> **WHAT IS REQUIRED**
Go through the listing and write out all of it exactly.
------------------------
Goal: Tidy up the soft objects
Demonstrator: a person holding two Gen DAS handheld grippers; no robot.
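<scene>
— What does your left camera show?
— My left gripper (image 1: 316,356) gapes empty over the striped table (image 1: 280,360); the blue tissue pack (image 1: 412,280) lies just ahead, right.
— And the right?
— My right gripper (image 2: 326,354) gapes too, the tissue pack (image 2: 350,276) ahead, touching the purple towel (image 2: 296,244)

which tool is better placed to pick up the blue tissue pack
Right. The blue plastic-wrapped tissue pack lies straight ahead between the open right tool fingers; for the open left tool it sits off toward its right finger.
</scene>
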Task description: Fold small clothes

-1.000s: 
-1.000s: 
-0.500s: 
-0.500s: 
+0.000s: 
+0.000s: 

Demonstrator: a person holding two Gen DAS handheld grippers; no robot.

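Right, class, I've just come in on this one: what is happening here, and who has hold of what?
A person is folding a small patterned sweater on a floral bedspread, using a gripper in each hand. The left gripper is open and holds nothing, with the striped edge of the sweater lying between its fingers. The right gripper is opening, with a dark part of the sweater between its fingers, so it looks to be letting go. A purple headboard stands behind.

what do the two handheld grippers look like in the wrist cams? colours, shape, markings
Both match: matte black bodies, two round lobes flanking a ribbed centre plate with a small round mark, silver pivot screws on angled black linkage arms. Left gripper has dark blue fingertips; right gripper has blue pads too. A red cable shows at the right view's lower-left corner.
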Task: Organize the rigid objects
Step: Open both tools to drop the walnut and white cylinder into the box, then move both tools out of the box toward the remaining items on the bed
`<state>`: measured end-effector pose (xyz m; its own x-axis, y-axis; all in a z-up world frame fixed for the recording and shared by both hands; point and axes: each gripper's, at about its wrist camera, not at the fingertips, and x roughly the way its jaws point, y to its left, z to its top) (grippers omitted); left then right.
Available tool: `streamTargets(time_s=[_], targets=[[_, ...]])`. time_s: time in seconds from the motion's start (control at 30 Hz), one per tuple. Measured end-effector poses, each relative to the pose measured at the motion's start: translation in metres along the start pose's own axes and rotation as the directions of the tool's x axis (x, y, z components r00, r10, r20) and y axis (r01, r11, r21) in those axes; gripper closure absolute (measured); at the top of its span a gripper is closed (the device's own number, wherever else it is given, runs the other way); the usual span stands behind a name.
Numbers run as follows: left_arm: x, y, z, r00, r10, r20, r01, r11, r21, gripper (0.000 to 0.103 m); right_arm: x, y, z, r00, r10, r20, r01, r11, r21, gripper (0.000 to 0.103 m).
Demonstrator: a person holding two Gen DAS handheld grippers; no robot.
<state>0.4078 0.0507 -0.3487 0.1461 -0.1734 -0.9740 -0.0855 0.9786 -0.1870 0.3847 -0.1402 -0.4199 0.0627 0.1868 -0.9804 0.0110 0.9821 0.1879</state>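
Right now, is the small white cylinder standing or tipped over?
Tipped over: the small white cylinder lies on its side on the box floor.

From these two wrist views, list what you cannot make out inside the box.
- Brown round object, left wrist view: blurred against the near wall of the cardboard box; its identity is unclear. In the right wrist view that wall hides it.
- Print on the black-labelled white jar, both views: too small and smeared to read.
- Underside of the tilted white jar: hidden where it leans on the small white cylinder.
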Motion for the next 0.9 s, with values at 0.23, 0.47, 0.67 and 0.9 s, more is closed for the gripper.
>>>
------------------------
> **ANSWER TO THE PROBLEM**
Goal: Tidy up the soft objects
Demonstrator: a person holding two Gen DAS handheld grippers; no robot.
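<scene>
— What does your left camera show?
— My left gripper (image 1: 316,356) gapes empty over the striped table (image 1: 280,360); the blue tissue pack (image 1: 412,280) lies just ahead, right.
— And the right?
— My right gripper (image 2: 326,354) gapes too, the tissue pack (image 2: 350,276) ahead, touching the purple towel (image 2: 296,244)

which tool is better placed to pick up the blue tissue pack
Right. The blue plastic-wrapped tissue pack lies straight ahead between the open right tool fingers; for the open left tool it sits off toward its right finger.
</scene>
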Task description: Fold small clothes

-1.000s: 
-1.000s: 
-0.500s: 
-0.500s: 
+0.000s: 
+0.000s: 

Demonstrator: a person holding two Gen DAS handheld grippers; no robot.

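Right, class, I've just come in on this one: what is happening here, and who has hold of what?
A person is folding a small patterned sweater on a floral bedspread, using a gripper in each hand. The left gripper is open and holds nothing, with the striped edge of the sweater lying between its fingers. The right gripper is opening, with a dark part of the sweater between its fingers, so it looks to be letting go. A purple headboard stands behind.

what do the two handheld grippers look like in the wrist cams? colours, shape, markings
Both match: matte black bodies, two round lobes flanking a ribbed centre plate with a small round mark, silver pivot screws on angled black linkage arms. Left gripper has dark blue fingertips; right gripper has blue pads too. A red cable shows at the right view's lower-left corner.
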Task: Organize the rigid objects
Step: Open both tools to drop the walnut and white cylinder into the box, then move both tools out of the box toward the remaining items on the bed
`<state>`: measured end-effector pose (xyz m; its own x-axis, y-axis; all in a z-up world frame fixed for the recording and shared by both hands; point and axes: each gripper's, at about its wrist camera, not at the fingertips, and x roughly the way its jaws point, y to its left, z to its top) (grippers omitted); left then right.
Available tool: `streamTargets(time_s=[_], targets=[[_, ...]])`. time_s: time in seconds from the motion's start (control at 30 Hz), one per tuple. Measured end-effector poses, each relative to the pose measured at the motion's start: translation in metres along the start pose's own axes and rotation as the directions of the tool's x axis (x, y, z components r00, r10, r20) and y axis (r01, r11, r21) in those axes; gripper closure absolute (measured); at the top of its span a gripper is closed (the device's own number, wherever else it is given, runs the other way); the usual span stands behind a name.
Numbers run as follows: left_arm: x, y, z, r00, r10, r20, r01, r11, r21, gripper (0.000 to 0.103 m); right_arm: x, y, z, r00, r10, r20, r01, r11, r21, gripper (0.000 to 0.103 m).
Demonstrator: a person holding two Gen DAS handheld grippers; no robot.
<state>0.4078 0.0507 -0.3487 0.1461 -0.1734 -0.9740 -0.0855 0.9786 -0.1870 0.3847 -0.1402 -0.4199 0.0627 0.1868 -0.9804 0.0110 0.9821 0.1879</state>
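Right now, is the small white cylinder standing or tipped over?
Tipped over: the small white cylinder lies on its side on the box floor.

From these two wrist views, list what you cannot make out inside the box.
- Brown round object, left wrist view: blurred against the near wall of the cardboard box; its identity is unclear. In the right wrist view that wall hides it.
- Print on the black-labelled white jar, both views: too small and smeared to read.
- Underside of the tilted white jar: hidden where it leans on the small white cylinder.
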Motion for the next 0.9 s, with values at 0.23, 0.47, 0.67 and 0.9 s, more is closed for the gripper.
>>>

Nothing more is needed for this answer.